DIRECTIONS
There should be no pictures in your answer, only an exact copy of the lines from the one with "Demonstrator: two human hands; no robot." through the end of the material.

EXERCISE DATA
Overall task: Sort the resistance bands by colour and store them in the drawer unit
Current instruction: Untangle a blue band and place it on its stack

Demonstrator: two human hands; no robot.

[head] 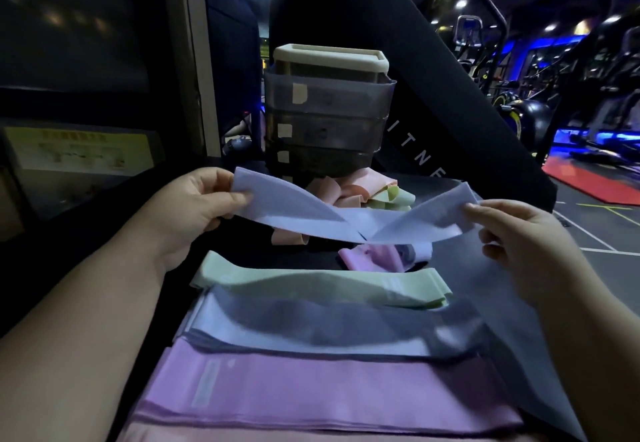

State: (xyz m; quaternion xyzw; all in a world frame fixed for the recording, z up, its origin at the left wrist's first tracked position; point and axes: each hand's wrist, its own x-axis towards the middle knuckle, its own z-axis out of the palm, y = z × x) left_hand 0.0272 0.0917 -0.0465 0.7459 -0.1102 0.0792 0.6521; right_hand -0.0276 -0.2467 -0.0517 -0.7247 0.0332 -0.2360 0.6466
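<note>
I hold a pale blue resistance band (298,211) stretched in the air between both hands. My left hand (199,204) pinches its left end and my right hand (519,233) pinches its right end. Below it, flat bands lie in rows on the dark surface: a green one (311,284), a stack of blue ones (311,330), and a stack of pink-lilac ones (311,393). Behind the held band stands the smoky drawer unit (325,119) with a cream top and three shut drawers. A loose heap of peach and green bands (363,192) lies at its foot.
A crumpled pink band (377,256) lies under the held band. A large black padded gym machine panel (450,95) rises behind the drawer unit. Gym equipment and a red mat (588,181) fill the right background. A dark panel with a yellow label (79,154) is at left.
</note>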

OUTPUT OF THE EXERCISE
Demonstrator: two human hands; no robot.

[head] 

State: (xyz m; quaternion xyzw; all in a world frame fixed for the recording, z up, its origin at the left wrist's first tracked position; point and axes: each hand's wrist, its own x-axis towards the middle knuckle, its own z-axis out of the palm, y = z × x) left_hand 0.0272 0.0917 -0.0465 0.7459 -0.1102 0.0792 0.6521; right_hand -0.0276 -0.2467 -0.0517 -0.7247 0.0332 -0.2360 0.6466
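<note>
I hold a pale blue resistance band (298,211) stretched in the air between both hands. My left hand (199,204) pinches its left end and my right hand (519,233) pinches its right end. Below it, flat bands lie in rows on the dark surface: a green one (311,284), a stack of blue ones (311,330), and a stack of pink-lilac ones (311,393). Behind the held band stands the smoky drawer unit (325,119) with a cream top and three shut drawers. A loose heap of peach and green bands (363,192) lies at its foot.
A crumpled pink band (377,256) lies under the held band. A large black padded gym machine panel (450,95) rises behind the drawer unit. Gym equipment and a red mat (588,181) fill the right background. A dark panel with a yellow label (79,154) is at left.
</note>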

With this, the exercise is done.